-- PROBLEM DETAILS --
Exactly the lines from the opening of the records through the line containing "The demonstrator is" should be copied, with both included.

-- EXTRACTED INFORMATION --
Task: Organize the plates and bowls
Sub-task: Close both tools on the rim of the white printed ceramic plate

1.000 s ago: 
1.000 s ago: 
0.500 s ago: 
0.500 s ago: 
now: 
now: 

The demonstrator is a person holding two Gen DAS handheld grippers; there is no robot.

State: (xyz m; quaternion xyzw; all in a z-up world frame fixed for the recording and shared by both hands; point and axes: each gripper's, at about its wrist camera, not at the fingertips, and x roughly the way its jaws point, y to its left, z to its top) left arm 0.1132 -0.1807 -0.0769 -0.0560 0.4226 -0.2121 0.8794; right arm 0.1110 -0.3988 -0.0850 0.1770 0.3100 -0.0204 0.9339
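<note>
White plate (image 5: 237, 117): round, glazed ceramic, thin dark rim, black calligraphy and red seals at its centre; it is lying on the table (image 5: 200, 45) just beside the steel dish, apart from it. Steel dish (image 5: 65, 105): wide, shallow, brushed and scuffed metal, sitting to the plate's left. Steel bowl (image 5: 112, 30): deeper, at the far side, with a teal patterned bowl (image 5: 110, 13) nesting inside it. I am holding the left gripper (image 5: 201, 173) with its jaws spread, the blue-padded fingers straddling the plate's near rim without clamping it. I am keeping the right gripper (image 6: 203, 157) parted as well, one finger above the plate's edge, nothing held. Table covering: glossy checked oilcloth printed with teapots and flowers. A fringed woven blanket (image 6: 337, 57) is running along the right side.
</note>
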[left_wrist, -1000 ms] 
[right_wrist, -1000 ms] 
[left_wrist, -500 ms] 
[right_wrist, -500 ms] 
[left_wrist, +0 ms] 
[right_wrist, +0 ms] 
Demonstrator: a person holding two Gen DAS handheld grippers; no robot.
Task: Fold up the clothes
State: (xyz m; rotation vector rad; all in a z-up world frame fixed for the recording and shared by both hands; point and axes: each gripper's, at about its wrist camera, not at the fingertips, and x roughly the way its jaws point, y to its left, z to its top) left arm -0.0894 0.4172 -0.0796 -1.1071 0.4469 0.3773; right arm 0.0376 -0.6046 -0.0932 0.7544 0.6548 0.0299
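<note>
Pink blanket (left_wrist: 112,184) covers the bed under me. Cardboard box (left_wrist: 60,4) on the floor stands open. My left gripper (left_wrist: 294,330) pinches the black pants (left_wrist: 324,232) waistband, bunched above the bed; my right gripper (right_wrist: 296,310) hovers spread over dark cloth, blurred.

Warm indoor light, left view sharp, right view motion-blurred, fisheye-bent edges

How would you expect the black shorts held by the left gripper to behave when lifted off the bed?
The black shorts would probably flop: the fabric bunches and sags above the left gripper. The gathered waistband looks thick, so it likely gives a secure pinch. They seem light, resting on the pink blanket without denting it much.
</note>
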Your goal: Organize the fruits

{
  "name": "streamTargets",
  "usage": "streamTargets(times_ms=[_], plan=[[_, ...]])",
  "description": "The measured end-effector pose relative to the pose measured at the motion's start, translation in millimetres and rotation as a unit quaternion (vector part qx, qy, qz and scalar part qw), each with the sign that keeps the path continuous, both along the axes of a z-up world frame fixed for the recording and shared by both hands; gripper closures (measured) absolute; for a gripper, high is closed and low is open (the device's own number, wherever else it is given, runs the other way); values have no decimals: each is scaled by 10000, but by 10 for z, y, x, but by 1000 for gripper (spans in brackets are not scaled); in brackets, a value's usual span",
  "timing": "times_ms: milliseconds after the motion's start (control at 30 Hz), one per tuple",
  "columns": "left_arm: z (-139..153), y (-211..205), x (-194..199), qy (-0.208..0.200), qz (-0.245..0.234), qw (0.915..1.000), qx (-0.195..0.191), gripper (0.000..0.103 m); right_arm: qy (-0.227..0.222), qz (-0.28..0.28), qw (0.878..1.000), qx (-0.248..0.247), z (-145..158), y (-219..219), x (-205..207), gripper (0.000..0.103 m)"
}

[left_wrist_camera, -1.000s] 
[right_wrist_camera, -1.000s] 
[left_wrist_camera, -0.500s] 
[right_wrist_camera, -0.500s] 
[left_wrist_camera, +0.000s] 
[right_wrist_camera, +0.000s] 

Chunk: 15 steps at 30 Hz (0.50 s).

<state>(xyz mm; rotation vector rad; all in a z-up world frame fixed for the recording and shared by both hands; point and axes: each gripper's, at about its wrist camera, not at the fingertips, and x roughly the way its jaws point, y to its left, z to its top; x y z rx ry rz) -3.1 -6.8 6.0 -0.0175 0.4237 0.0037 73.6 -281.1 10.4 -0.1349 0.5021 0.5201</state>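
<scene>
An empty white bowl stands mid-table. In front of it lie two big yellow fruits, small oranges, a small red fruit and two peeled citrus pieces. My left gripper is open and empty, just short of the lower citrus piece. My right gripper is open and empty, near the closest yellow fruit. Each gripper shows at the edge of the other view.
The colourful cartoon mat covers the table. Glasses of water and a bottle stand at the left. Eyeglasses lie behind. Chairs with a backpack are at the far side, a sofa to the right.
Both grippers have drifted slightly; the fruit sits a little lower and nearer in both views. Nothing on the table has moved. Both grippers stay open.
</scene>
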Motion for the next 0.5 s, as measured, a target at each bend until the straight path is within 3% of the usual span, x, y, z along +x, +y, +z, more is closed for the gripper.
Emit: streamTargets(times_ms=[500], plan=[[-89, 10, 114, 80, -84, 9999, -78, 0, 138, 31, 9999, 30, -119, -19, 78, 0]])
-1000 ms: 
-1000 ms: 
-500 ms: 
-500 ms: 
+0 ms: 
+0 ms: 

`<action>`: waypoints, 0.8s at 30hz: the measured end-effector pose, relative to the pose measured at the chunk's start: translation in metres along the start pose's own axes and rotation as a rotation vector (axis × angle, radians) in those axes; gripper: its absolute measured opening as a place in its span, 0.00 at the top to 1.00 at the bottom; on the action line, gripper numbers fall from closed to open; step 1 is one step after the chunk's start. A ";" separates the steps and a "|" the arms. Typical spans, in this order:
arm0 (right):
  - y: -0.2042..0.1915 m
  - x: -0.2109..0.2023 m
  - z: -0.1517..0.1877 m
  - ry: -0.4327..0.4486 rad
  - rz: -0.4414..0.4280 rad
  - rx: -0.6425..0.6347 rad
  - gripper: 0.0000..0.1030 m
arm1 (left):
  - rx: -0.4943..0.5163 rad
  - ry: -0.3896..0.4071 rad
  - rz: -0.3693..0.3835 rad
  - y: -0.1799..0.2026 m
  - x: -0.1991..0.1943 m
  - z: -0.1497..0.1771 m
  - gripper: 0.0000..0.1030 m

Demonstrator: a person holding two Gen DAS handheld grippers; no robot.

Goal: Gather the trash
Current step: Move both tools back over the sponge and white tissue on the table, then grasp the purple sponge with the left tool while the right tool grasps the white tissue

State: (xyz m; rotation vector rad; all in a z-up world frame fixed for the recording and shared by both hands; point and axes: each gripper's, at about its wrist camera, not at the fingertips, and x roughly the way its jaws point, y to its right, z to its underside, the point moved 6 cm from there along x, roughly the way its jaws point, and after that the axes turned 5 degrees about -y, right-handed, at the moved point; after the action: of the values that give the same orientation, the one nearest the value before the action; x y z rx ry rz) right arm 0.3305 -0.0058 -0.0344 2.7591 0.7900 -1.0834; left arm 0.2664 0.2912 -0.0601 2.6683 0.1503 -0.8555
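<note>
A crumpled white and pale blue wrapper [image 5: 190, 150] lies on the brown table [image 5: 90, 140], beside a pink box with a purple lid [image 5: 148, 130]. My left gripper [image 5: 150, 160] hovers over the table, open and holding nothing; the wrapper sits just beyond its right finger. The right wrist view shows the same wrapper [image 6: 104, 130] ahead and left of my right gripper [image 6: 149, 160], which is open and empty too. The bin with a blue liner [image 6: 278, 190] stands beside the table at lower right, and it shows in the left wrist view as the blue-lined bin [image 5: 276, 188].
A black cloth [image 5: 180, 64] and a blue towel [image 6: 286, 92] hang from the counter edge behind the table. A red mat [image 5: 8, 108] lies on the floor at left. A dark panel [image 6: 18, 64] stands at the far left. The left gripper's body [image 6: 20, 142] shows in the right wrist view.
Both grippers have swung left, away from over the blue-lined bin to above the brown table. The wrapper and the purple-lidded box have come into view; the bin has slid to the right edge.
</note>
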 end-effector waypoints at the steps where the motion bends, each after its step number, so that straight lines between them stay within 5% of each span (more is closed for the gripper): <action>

-- TASK ANSWER --
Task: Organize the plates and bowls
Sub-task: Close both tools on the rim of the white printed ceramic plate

1.000 s ago: 
1.000 s ago: 
0.500 s ago: 
0.500 s ago: 
now: 
now: 

The demonstrator is a person holding two Gen DAS handheld grippers; there is no robot.

Nothing else is needed to complete the exercise.